Thank you thank you thank you thank you Anj, i'm am buying those plug ins tomorrow, and the cream is going on me straight away, this is just hell, i cant even sleep with trying not to itch...

Chat soon

Paula


----------



## anj1976 (Apr 24, 2008)

u'r welcome


----------



## kaz101 (Nov 29, 2007)

Outside I find that any insect off style lotion that you can buy in a supermarket tends to keep them away. 

In the house we have screens over all the doors and windows and so far none of them have managed to get in. 

When we were in India for a holiday I bought some bands for my wrists and ankles that kept the insects off and they worked. I can't remember the brand unfortunately. 

Regards,
Karen


----------



## Dolly (Feb 17, 2008)

Yep, they're annoying little cirtters!!!

When you go out, just make sure you have sprayed yourself with a repellent (we use either Off! or Aeroguard) and also if you're in your garden in the evening, light one of the mozzie repellent candles that you can buy from Bunnings (moretein do a good one).

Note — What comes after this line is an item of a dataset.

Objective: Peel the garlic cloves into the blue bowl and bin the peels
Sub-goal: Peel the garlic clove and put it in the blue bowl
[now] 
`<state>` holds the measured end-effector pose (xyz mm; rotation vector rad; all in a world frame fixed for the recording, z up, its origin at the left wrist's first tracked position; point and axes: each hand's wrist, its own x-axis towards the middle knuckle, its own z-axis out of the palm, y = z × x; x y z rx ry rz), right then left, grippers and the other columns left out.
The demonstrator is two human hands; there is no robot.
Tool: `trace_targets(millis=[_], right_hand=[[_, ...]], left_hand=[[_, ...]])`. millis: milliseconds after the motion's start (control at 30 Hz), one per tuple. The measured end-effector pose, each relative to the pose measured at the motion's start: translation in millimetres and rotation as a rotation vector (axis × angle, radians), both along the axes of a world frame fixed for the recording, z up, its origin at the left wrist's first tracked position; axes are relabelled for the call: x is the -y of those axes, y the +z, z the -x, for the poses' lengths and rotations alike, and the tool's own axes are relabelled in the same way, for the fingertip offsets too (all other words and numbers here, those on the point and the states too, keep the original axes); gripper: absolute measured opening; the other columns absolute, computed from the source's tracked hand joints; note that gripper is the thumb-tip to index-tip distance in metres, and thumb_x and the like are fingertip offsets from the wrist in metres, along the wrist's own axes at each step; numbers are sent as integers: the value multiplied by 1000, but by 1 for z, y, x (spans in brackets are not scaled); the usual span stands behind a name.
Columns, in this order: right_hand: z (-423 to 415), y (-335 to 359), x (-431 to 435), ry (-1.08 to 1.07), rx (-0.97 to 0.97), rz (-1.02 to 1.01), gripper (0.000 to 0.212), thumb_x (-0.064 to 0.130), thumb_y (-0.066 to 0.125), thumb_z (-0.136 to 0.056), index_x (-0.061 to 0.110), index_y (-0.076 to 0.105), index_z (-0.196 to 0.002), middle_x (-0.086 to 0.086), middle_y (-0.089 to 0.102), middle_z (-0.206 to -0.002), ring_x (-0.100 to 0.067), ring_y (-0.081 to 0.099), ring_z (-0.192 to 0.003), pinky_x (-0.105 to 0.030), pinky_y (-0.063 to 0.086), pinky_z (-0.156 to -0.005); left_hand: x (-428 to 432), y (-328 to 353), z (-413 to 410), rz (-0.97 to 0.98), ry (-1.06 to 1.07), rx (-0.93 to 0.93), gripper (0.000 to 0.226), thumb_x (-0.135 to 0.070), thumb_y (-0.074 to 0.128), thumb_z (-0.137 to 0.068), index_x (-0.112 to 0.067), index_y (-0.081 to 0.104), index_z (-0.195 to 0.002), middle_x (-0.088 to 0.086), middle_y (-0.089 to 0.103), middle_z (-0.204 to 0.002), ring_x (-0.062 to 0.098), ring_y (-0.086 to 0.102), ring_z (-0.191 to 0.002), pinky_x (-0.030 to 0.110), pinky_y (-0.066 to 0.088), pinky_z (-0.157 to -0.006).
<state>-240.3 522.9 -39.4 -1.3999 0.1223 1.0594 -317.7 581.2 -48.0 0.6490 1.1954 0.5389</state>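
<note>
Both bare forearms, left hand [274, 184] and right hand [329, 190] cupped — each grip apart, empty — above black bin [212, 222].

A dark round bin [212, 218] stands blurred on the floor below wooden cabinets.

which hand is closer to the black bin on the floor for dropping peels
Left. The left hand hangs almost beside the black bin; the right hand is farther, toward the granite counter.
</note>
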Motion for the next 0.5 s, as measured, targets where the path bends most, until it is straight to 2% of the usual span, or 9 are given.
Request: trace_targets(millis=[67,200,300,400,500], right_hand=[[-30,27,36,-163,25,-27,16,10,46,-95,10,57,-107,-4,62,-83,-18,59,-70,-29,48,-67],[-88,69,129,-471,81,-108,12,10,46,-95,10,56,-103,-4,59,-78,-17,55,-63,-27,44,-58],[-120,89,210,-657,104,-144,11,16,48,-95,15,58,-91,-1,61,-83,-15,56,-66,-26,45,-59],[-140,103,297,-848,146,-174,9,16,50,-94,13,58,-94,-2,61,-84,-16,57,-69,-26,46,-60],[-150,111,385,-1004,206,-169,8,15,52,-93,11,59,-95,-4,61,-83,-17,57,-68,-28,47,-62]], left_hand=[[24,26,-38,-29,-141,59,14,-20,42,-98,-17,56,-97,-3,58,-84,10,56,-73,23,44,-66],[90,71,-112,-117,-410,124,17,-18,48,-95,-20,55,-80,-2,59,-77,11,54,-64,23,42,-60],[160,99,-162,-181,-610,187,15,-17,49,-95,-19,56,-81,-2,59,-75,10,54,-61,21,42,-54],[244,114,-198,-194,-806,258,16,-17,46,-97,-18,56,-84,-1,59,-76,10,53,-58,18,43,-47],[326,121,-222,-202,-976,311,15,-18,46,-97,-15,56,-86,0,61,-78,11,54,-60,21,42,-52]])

I got bitten about 5 times on the feet last weekend and I use Stingoes gel or spray to stop the itching.

Dolly


----------



## Tiffani (Dec 4, 2007)

I'm used to them being from the SE US, but that doesn't really ease the pain 

You'll learn to swear by repellent!


----------



## British Kiwi (Jul 5, 2008)

I'm so glad this was posted! I got bitten three times on my feet and I am not impressed! I should be used to it, got bitten a lot in France and was used to dealing with it. 
We bought some of the mozzie candles from bunnings and they didn't seem to make a huge difference, are the electric ones any good? Also any ideas on how to get rid of the little flies whilst we're eating? Very annoying!
Thanks
Melanie


----------



## Tiffani (Dec 4, 2007)

the feet are the worst. They are so painful and then it feels almost euphoric to scratch them so you end up making it worse.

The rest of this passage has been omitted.